What’s the Future for the Private Cloud?
Cloud computing has proven incredibly popular for businesses. Indeed, worldwide spending on public cloud services looks set to double from almost $70 billion in 2015 to more than $141 million in 2019. Firms like the ability to hold and store their important data and IT infrastructure in a way that makes it easily accessible – and that doesn’t take up expensive office floorspace and storage.
Easy to use cloud servers cater for a fast-paced, 24/7-access, digital business environment and they are winning over scores of companies.
Public and Private Cloud
Yet, when we talk about ‘the cloud’ and its success we are largely referring to the dominance of the public cloud. Data from the European Union shows that many more businesses are accessing public cloud servers than private cloud servers. Indeed it’s said that 8% of SMEs use the private cloud, compared to 24% of larger enterprises.
The private cloud taps into all the advantages of the public cloud, but with a proprietary architecture which means it is available to a single business. As companies strive for control and flexibility over what they do, will this mix switch over?
Well, while the advantages of the private cloud might make this desirable, there are factors which might hold it back. Chiefly this comes down to cost and complexity. It’s debatable as to whether businesses have the time, money and expertise to move forward with this.
As ZD Net notes: “The fact remains that building and maintaining a private cloud is now near-impossible for all but the very largest of organisations, so high have the barriers to entry become. In effect, such an enterprise would be putting itself in competition with the very largest cloud providers, who have a number of significant advantages tilting the balance in their favour.”

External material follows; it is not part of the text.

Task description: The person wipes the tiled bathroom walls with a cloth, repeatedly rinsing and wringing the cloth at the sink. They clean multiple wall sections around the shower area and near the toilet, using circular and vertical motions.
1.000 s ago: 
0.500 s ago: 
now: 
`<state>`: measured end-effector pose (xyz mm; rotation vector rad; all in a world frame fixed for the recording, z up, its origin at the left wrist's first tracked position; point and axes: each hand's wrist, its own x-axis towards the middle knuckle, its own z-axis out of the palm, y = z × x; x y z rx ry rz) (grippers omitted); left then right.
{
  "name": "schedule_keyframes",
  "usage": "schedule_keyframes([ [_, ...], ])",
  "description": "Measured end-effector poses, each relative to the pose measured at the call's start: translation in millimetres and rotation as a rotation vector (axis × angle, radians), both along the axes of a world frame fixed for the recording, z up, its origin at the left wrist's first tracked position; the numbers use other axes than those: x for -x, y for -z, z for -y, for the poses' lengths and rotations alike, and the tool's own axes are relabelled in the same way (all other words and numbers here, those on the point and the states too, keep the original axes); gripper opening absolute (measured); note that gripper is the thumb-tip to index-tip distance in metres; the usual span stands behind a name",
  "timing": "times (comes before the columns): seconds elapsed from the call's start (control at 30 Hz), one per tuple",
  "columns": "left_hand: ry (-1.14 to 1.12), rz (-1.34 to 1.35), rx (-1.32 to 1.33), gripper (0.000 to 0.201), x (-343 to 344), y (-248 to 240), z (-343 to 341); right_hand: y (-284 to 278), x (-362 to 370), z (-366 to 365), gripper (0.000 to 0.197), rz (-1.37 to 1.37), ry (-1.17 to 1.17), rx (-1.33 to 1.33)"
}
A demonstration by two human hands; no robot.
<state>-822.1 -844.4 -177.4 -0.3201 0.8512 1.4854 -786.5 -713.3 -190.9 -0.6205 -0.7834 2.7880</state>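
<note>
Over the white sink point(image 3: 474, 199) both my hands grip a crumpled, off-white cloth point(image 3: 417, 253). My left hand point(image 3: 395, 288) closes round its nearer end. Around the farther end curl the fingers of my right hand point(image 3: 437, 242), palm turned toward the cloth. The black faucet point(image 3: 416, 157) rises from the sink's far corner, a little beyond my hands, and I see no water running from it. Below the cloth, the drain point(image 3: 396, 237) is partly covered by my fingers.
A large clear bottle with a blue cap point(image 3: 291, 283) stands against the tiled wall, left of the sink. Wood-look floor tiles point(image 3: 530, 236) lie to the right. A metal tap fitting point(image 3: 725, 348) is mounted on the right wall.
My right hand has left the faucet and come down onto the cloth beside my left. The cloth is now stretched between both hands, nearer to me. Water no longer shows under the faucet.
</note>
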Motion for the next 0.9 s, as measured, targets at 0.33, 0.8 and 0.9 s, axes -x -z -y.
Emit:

Tapping into Scale with the Public Cloud
The simple fact is that the public cloud has the advantage of size and time. Providers have the in-built capacity and the economy of scale required to enhance and improve their systems and have everything already in place for convenience. They have the technical expertise to handle everything on behalf of a business – and few companies really want to be troubling themselves with the ins and outs of their IT infrastructure.
The offline comparison would come in terms of office space. Yes, it might be nice to build your own building from scratch but it’s a luxury you could do without if there’s an existing building you could buy or rent.
Businesses will, understandably, make a decision based on their bottom line. If private cloud servers really are going to rival their public counterparts then this is the biggest hurdle to overcome. With that in mind it’s likely that their use will slowly and steadily grow – but only among those with the size and financial capacity to be able to deploy them.